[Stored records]

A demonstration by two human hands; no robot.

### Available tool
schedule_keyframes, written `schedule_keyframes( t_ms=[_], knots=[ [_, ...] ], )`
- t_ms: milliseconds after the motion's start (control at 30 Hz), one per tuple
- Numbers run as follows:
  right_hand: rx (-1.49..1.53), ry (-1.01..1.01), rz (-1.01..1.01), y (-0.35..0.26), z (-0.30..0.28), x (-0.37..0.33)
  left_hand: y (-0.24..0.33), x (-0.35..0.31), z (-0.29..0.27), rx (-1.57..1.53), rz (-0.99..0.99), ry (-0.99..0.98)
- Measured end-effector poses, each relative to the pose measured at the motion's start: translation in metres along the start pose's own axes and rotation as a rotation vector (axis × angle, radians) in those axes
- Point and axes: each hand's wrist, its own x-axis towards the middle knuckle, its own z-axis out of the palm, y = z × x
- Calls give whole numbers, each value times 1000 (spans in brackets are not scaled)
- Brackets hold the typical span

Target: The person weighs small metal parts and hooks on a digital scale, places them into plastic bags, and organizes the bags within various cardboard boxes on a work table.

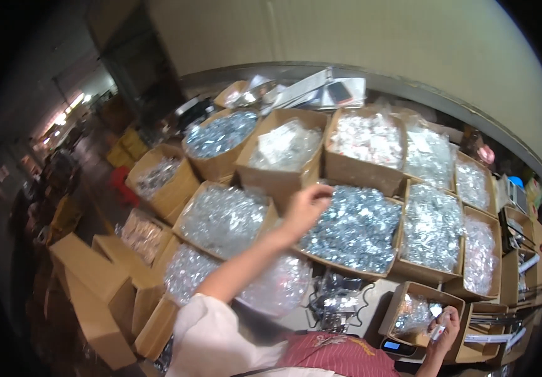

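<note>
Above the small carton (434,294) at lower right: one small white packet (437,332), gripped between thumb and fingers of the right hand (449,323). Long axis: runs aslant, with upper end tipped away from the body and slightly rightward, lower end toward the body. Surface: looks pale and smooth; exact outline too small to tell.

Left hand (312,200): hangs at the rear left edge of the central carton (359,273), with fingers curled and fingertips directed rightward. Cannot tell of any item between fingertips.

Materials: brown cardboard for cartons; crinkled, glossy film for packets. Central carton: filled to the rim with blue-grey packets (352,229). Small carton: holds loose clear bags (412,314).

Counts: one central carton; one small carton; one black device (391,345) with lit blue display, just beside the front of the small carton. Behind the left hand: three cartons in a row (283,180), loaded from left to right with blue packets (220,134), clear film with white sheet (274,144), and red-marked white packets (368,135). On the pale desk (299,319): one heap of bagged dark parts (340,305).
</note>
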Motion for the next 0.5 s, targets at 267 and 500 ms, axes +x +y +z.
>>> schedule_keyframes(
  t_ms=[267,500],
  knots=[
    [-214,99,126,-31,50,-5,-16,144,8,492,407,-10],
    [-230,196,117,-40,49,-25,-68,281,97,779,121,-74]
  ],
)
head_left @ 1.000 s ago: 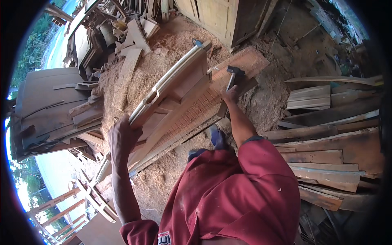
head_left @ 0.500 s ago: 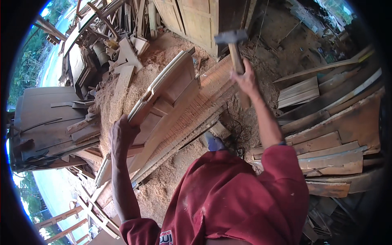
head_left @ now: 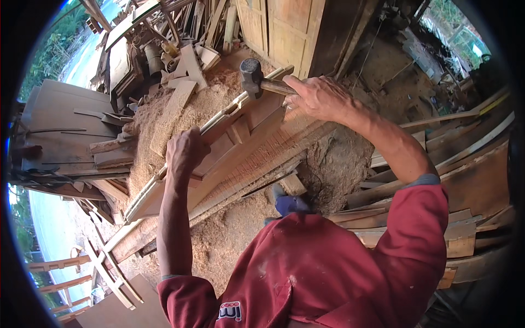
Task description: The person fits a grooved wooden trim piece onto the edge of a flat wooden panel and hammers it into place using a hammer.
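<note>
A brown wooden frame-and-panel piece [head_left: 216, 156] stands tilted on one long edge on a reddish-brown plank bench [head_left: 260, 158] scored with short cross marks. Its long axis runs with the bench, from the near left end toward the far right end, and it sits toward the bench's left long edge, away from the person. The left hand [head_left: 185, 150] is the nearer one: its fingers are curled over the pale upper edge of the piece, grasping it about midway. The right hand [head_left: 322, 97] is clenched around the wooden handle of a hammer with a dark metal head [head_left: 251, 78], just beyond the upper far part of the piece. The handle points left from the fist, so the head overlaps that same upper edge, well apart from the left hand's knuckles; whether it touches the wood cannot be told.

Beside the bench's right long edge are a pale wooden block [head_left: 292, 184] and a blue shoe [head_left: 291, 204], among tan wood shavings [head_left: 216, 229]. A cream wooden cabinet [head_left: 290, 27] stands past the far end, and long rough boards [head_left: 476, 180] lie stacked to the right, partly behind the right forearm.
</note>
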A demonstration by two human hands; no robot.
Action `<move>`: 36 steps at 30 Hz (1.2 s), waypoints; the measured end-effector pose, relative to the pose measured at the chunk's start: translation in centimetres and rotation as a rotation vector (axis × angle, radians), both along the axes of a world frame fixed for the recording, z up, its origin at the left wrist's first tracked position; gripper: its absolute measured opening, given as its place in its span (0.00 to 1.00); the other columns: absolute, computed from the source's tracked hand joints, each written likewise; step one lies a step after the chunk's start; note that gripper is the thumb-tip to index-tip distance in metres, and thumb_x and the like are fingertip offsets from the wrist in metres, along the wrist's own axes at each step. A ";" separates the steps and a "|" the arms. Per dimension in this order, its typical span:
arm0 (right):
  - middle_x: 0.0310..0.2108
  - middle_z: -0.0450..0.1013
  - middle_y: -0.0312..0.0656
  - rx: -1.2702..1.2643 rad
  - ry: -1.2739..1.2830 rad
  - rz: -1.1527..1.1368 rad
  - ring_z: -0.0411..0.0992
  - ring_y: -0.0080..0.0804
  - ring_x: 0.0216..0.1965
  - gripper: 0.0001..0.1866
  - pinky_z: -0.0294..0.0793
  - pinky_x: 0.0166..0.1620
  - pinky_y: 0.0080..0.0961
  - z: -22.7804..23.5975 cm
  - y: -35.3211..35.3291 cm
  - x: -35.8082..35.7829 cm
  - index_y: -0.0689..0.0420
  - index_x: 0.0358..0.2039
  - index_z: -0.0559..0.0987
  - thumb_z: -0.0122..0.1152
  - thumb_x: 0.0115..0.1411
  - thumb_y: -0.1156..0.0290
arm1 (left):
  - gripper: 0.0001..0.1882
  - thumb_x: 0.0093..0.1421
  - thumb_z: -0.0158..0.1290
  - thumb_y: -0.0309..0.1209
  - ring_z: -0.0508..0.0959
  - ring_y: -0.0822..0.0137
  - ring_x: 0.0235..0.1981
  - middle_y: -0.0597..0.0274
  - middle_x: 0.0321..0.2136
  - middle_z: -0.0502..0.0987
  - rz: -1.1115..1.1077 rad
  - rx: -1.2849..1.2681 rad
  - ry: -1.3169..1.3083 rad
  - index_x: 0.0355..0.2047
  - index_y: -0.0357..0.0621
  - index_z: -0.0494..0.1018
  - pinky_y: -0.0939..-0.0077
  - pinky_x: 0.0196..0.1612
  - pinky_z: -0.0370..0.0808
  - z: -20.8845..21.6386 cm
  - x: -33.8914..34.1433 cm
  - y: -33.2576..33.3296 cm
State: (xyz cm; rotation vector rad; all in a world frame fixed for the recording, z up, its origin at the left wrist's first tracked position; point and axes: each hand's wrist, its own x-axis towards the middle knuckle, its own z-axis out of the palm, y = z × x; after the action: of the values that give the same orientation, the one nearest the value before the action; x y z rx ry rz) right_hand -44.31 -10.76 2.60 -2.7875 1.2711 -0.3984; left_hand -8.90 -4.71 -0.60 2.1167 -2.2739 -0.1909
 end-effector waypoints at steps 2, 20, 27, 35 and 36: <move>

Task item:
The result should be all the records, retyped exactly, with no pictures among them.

Exercise answer:
A demonstration by two human hands; no robot.

### Available tool
schedule_keyframes, written `schedule_keyframes( t_ms=[_], knots=[ [_, ...] ], )`
- t_ms: milliseconds after the motion's start (control at 30 Hz), one per tuple
- Numbers run as follows:
  right_hand: rx (-1.49..1.53), ry (-1.01..1.01), rz (-1.01..1.01), y (-0.35..0.26), z (-0.30..0.28), x (-0.37..0.33)
  left_hand: y (-0.24..0.33), x (-0.35..0.31), z (-0.29..0.27), rx (-1.57..1.53), rz (-0.99..0.99), ry (-0.99..0.98)
- Measured end-effector poses, each relative to the pose measured at the motion's start: translation in metres along the start pose's own axes and rotation as a rotation vector (axis × angle, radians) in those axes
- Point and axes: each hand's wrist, its own x-axis towards the middle knuckle, its own z-axis out of the palm, y = z × x
- Calls give whole numbers, each value times 1000 (spans in brackets are not scaled)
- Brackets hold the typical span

Target: The person weighs small metal parts and hooks on a digital scale, places them into plastic bags, and organizes the bags within various cardboard boxes on a work table.


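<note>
Above the small carton (434,294) at lower right: one small white packet (437,332), gripped between thumb and fingers of the right hand (449,323). Long axis: runs aslant, with upper end tipped away from the body and slightly rightward, lower end toward the body. Surface: looks pale and smooth; exact outline too small to tell.

Left hand (312,200): hangs at the rear left edge of the central carton (359,273), with fingers curled and fingertips directed rightward. Cannot tell of any item between fingertips.

Materials: brown cardboard for cartons; crinkled, glossy film for packets. Central carton: filled to the rim with blue-grey packets (352,229). Small carton: holds loose clear bags (412,314).

Counts: one central carton; one small carton; one black device (391,345) with lit blue display, just beside the front of the small carton. Behind the left hand: three cartons in a row (283,180), loaded from left to right with blue packets (220,134), clear film with white sheet (274,144), and red-marked white packets (368,135). On the pale desk (299,319): one heap of bagged dark parts (340,305).
</note>
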Motion for the next 0.5 s, targets at 267 and 500 ms, axes +x +y +z.
>>> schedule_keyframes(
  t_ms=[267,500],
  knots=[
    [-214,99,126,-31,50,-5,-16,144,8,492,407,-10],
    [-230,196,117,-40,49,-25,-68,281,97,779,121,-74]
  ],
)
head_left @ 1.000 s ago: 
head_left @ 0.500 s ago: 
head_left @ now: 
Task description: The person fits a grooved wooden trim piece onto the edge of a flat wooden panel and hammers it into place using a hammer.
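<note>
A brown wooden frame-and-panel piece [head_left: 216, 156] stands tilted on one long edge on a reddish-brown plank bench [head_left: 260, 158] scored with short cross marks. Its long axis runs with the bench, from the near left end toward the far right end, and it sits toward the bench's left long edge, away from the person. The left hand [head_left: 185, 150] is the nearer one: its fingers are curled over the pale upper edge of the piece, grasping it about midway. The right hand [head_left: 322, 97] is clenched around the wooden handle of a hammer with a dark metal head [head_left: 251, 78], just beyond the upper far part of the piece. The handle points left from the fist, so the head overlaps that same upper edge, well apart from the left hand's knuckles; whether it touches the wood cannot be told.

Beside the bench's right long edge are a pale wooden block [head_left: 292, 184] and a blue shoe [head_left: 291, 204], among tan wood shavings [head_left: 216, 229]. A cream wooden cabinet [head_left: 290, 27] stands past the far end, and long rough boards [head_left: 476, 180] lie stacked to the right, partly behind the right forearm.
</note>
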A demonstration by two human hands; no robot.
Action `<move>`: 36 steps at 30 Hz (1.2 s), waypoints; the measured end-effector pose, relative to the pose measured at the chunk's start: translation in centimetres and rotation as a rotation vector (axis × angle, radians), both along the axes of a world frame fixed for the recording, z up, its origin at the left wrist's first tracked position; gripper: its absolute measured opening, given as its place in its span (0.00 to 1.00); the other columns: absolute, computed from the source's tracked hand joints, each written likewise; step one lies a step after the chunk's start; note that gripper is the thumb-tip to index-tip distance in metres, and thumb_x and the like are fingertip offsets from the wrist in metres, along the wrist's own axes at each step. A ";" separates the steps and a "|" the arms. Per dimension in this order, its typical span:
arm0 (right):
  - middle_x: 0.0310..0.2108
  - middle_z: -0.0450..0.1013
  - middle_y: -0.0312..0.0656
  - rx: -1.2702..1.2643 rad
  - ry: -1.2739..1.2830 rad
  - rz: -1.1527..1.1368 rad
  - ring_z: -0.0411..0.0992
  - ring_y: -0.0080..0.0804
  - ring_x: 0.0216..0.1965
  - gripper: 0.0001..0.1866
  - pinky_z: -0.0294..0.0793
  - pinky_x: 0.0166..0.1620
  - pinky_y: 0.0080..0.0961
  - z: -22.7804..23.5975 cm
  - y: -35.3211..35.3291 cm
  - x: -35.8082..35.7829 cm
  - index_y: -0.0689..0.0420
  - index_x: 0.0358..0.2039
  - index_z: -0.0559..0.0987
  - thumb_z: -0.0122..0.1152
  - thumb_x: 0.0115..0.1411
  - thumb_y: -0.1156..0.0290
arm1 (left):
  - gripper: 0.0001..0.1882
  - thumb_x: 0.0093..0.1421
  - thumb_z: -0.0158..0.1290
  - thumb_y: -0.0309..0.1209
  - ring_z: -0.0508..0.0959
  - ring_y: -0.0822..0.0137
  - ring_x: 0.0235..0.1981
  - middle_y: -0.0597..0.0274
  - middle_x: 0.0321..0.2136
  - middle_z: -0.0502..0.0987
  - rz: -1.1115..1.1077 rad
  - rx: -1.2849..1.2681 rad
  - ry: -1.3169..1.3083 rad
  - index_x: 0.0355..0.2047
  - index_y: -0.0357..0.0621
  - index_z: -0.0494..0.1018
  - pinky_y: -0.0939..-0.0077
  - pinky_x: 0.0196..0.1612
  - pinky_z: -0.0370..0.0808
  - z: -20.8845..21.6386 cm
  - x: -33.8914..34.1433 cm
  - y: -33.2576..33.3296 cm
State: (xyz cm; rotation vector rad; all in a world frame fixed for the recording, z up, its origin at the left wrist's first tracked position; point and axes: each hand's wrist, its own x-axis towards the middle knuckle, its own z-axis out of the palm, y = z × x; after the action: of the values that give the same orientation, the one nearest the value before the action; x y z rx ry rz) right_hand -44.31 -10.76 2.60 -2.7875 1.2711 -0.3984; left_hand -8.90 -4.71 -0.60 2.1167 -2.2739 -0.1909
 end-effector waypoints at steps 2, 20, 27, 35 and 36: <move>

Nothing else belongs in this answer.